Im übrigen ist die Maßnahmenbeschwerde nur ein subsidiärer Rechtsbehelf, der von vornherein nicht in Betracht kommt, wenn die Angelegenheit im Verwaltungsverfahren ausgetragen werden kann. Das Anliegen der Bf, die Frage der Rechtmäßigkeit der Schließung der Betriebsanlage auf der Liegenschaft O 20 in T, ist im gewerberechtlichen Verwaltungsverfahren gemäß § 360 GewO 1994 auszutragen. In diesem Verfahren hat die Bfin auch bislang alle Rechtsmittel ausgeschöpft. Nunmehr hat der Verwaltungsgerichtshof über die eingebrachte Beschwerde gegen den abweisenden Berufungsbescheid des Landeshauptmannes zu entscheiden. Wenn der Bf seine Betroffenheit als Miteigentümer des Betriebsareals und "Privatmann" einwendet, ist ihm entgegenzuhalten, daß nach der Aktenlage die gesamte Liegenschaft der Gewerbeausübung diente, weshalb von der belangten Behörde bei der angeordneten Schließung ein privater Gebrauch nicht in Betracht zu ziehen war. Soweit sich der Bf als übergangene Partei fühlen sollte, stünde es ihm frei, die Zustellung des Schließungsbescheides zu begehren und dagegen Berufung einzubringen. Er hätte aber auch bereits ab seiner Kenntnis vom Schließungsbescheid im eigenen Namen Berufung einbringen können (vgl dazu mwN Hauer/Leukauf, Handbuch des österreichischen Verwaltungsverfahrens, 5. A (1996), 222, Anm 6 zu § 37 AVG).

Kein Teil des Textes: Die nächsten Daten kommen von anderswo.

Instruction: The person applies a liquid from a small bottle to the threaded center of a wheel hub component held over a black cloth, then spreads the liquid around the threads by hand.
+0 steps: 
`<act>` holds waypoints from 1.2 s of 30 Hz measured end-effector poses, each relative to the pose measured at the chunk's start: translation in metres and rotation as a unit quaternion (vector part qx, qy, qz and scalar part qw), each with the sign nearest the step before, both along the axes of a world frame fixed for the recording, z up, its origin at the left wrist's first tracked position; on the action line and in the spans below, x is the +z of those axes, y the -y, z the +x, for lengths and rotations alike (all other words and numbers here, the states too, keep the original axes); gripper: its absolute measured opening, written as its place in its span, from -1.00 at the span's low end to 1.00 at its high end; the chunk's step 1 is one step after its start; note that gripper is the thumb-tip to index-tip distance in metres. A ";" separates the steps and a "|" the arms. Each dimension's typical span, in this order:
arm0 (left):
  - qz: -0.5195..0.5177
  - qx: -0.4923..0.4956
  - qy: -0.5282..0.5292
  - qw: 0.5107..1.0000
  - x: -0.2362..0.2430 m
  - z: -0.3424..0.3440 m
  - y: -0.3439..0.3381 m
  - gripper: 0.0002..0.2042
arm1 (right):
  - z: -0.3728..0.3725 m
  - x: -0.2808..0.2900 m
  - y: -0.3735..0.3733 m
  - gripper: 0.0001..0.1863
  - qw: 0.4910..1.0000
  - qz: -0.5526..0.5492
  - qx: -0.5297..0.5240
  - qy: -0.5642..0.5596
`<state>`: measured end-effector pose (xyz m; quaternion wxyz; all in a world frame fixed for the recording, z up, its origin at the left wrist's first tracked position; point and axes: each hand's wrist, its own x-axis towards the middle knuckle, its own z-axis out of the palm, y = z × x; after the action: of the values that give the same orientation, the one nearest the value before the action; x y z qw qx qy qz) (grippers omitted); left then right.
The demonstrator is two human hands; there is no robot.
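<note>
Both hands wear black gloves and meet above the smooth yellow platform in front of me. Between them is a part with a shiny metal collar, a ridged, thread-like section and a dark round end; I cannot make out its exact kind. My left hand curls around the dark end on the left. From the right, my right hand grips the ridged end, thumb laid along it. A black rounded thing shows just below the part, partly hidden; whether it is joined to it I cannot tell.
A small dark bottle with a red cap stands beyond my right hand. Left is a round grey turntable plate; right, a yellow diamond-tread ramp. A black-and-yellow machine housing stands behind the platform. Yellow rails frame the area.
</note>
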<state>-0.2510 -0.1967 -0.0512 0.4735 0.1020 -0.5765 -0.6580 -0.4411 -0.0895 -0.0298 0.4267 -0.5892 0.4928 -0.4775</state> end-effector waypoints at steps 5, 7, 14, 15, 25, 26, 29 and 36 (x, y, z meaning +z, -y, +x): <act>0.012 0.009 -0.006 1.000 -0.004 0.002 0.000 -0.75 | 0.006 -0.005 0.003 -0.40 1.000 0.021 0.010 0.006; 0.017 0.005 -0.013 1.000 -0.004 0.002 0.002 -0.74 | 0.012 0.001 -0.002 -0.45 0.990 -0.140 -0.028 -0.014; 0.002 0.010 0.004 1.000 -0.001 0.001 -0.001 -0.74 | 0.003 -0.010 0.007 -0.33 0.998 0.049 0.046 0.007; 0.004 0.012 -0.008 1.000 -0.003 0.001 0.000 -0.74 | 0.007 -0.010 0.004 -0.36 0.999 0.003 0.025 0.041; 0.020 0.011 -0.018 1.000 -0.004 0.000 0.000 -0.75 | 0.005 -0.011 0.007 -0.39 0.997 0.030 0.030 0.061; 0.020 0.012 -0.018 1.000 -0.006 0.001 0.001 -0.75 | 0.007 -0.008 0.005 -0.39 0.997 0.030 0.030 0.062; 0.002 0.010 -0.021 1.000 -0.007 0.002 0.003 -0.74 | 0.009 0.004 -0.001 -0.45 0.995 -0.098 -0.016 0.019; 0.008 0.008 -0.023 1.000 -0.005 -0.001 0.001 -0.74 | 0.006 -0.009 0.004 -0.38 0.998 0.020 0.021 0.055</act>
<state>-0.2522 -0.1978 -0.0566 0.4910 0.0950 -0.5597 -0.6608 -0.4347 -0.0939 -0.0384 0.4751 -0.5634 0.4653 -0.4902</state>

Auch für die von den Bf angestrebte Aufhebung des Schließungsbescheides aufgrund geänderter Verhältnisse ist im § 360 Abs 6 GewO 1994 ein gewerberechtliches Verwaltungsverfahren vorgesehen.

Die Versiegelung (Wiederversiegelung) oder Verplombung des Einfahrtstores aufgrund eines rechtswirksam erlassenen Schließungsbescheides, der gemäß § 360 Abs.5 GewO 1994 ohne Rücksicht auf die Einbringung eines Rechtsmittels sofort vollstreckbar ist, kann nicht als eine vom gewerbebehördlichen Schließungsverfahren losgelöste eigenständige Maßnahme angesehen werden, die Gegenstand einer Maßnahmenbeschwerde sein könnte. Die Zwangs- und Sicherungsmaßnahmen nach dem § 360 GewO 1994 stellen sich als Sondermaßnahmen dar. § 360 GewO 1994 ist lex specialis zum VVG, das demnach zur Realisierung nicht anzuwenden ist (vgl Kinscher/Sedlak, Kommentar zur GewO, 6. A (1996), 838, Anm 1 zu § 360). Bei der Versiegelung handelt es sich lediglich um eine tatsächliche Umsetzung des erlassenen Schließungsbescheides. Nach ständiger Judikatur der Gerichtshöfe öffentlichen Rechts sind Vollstreckungs- maßnahmen tatsächlicher Art, die keiner Vollstreckungsverfügung bedürfen und bloß der Vollstreckung vorangegangener Bescheide dienen, nicht als Ausübung verwaltungsbehördlicher Befehls- und Zwangsgewalt anzusehen (vgl ua VfGH 1.10.1994, B 75/94; VfSlg 12368/1990; VfSlg 11880/1988; VfSlg 11333/1987; VfSlg 11171/1986; VwSlg 11468/1984).

Da die eingebrachte Beschwerde gemäß Art.129a Abs.1 Z2 B-VG iVm § 67a Abs.1 Z2 AVG keinen tauglichen Beschwerdegegenstand enthält, war sie gemäß § 67c Abs4 AVG als unzulässig zurückzuweisen.